### Problem details
Retype the material so that each line matches the original exactly.
● ● ● ● ● ● ●
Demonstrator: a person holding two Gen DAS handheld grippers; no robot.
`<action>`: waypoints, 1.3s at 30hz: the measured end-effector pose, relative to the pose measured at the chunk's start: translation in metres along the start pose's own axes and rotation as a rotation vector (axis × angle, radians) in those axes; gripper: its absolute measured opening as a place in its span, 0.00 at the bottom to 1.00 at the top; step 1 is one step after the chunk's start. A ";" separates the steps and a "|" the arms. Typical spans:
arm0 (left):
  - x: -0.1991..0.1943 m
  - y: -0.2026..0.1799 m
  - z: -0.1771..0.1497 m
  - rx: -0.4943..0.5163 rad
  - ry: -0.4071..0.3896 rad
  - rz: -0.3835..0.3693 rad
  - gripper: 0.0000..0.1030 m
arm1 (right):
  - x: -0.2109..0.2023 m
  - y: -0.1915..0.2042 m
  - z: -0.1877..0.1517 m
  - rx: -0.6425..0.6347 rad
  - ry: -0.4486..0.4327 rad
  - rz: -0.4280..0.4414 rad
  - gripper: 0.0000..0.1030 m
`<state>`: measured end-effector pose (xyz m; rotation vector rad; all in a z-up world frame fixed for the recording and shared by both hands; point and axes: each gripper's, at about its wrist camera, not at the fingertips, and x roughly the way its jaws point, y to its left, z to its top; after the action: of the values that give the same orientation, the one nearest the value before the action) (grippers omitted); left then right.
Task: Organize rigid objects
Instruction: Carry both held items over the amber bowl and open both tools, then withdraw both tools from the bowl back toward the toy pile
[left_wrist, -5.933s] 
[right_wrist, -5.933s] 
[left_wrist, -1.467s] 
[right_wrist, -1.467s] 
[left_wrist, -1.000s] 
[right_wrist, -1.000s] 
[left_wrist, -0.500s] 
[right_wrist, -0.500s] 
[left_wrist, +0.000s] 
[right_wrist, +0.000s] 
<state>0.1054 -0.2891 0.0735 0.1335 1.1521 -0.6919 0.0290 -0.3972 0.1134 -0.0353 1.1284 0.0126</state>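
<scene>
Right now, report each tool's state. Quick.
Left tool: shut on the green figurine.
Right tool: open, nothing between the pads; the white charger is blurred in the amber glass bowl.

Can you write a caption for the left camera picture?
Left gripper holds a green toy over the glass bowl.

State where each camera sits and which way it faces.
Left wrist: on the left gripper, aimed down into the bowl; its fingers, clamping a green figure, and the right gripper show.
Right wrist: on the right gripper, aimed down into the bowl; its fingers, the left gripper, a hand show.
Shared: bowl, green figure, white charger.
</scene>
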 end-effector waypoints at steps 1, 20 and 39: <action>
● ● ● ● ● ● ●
### Response below
Demonstrator: a person holding two Gen DAS handheld grippers; no robot.
`<action>`: waypoints, 1.3s at 30hz: the measured end-effector pose, relative to the pose measured at the chunk's start: translation in metres along the start pose's own axes and rotation as a rotation vector (axis × angle, radians) in those axes; gripper: its absolute measured opening as a place in its span, 0.00 at the bottom to 1.00 at the top; step 1 is one step after the chunk's start. A ";" separates the steps and a "|" the arms. Typical spans:
arm0 (left):
  - x: -0.1991..0.1943 m
  - y: -0.2026..0.1799 m
  - z: -0.1771..0.1497 m
  - rx: -0.4943..0.5163 rad
  - ry: -0.4071..0.3896 rad
  - rz: -0.3835..0.3693 rad
  - gripper: 0.0000..0.1030 m
arm1 (right):
  - x: -0.2109..0.2023 m
  - y: -0.1915..0.2042 m
  - z: -0.1877..0.1517 m
  - rx: -0.6425..0.6347 rad
  - ry: -0.4486..0.4327 rad
  - rz: -0.4280..0.4414 rad
  - gripper: 0.0000..0.1030 m
`<state>`: measured end-effector pose (xyz m; rotation vector rad; all in a z-up world frame fixed for the recording and shared by both hands; point and axes: each gripper's, at about its wrist camera, not at the fingertips, and x roughly the way its jaws point, y to its left, z to its top; after the action: of the values that give the same orientation, the one nearest the value before the action) (grippers omitted); left then right.
Task: Organize rigid objects
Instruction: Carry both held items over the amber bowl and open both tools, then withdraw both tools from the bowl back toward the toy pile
[left_wrist, -5.933s] 
[right_wrist, -5.933s] 
[left_wrist, -1.467s] 
[right_wrist, -1.467s] 
[left_wrist, -1.000s] 
[right_wrist, -1.000s] 
[left_wrist, -0.500s] 
[right_wrist, -0.500s] 
[left_wrist, +0.000s] 
[right_wrist, +0.000s] 
<state>0.1054 -0.2891 0.0735 0.1335 1.1521 -0.6919 0.0290 -0.3972 0.1134 -0.0353 1.1284 0.0126</state>
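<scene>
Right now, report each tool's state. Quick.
Left tool: shut on the green figurine.
Right tool: open, nothing between the pads; the white charger is blurred in the amber glass bowl.

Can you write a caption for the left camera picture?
Left gripper holds a green toy over the glass bowl.

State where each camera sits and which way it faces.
Left wrist: on the left gripper, aimed down into the bowl; its fingers, clamping a green figure, and the right gripper show.
Right wrist: on the right gripper, aimed down into the bowl; its fingers, the left gripper, a hand show.
Shared: bowl, green figure, white charger.
</scene>
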 end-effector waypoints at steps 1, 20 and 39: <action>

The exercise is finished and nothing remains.